My wife is due to give birth in two days. It’s all I can think about, but when I think about it too much I lose my nerve. Our hospital work has to continue, our field visits still have to continue.

These days we see more and more women in Syria who give birth early at seven months. They’re so traumatised by the constant bombings and attacks that the anxiety induces a premature labour.

When my wife was eight months pregnant with Razan, our eldest daughter who is now three-and-a-half years old, she experienced a huge amount of pain and went in to labour early. It was night, there had been incessant bombing near us and there were still aircraft circling overhead. I didn’t dare drive her to the hospital in case they saw my headlights and attacked the car. A midwife lived close by so I drove her there with the lights off and, thankfully, everything was ok.

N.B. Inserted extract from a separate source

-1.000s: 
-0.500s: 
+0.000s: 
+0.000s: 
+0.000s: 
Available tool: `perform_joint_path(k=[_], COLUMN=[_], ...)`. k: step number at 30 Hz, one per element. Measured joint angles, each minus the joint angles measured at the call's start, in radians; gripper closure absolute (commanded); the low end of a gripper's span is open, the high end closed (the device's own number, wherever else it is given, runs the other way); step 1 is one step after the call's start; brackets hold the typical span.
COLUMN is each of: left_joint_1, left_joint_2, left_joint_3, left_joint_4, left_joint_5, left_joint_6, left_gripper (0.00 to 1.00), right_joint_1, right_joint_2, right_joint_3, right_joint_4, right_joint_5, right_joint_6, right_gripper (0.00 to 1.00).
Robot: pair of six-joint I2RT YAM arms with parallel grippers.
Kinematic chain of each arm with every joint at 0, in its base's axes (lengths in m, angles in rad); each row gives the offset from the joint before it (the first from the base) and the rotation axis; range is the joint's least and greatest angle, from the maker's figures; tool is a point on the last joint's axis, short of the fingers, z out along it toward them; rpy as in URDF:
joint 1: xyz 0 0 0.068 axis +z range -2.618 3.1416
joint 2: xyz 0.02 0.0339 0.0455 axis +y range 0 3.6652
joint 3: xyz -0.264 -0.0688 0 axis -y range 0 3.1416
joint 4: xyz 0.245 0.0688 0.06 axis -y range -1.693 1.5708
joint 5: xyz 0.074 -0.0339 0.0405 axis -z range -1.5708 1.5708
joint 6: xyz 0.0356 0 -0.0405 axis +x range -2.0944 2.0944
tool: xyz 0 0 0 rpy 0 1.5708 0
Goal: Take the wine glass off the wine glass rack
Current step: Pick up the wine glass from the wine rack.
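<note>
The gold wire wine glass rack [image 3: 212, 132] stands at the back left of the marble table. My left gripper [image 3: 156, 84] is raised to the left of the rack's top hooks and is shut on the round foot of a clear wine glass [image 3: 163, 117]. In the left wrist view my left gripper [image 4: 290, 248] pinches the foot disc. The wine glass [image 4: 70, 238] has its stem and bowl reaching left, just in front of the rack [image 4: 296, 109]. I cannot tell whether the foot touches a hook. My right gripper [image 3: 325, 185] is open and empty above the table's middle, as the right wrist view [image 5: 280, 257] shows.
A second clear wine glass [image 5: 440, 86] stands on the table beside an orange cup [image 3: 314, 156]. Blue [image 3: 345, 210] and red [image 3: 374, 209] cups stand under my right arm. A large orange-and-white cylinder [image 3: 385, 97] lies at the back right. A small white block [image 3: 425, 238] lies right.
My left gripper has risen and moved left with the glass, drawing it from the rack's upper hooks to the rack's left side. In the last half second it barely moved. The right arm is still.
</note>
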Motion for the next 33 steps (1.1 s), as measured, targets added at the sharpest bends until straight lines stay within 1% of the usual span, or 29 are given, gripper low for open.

I’ve had to move my family a lot since the war began in 2011 because of security. Now we’re renting an apartment near a hospital so that when she does go in to labour, I can take her there without needing to drive.

But even though my mind is elsewhere — thinking of my unborn child and what kind of future it will have, I am still here, in our underground clinic. A lot of today’s work has only just begun and it will be late before I am back home again. It started off as a normal day: we met at the office at 8am and planned our day, I finished up some desk work and we headed out to a town south of Aleppo to do a field visit at 9am. When we arrived we began our usual morning meeting with the staff to determine the most important needs of the clinic and the patients and what more we can do. Then suddenly there was a monumental crash, it felt like an earthquake had just happened.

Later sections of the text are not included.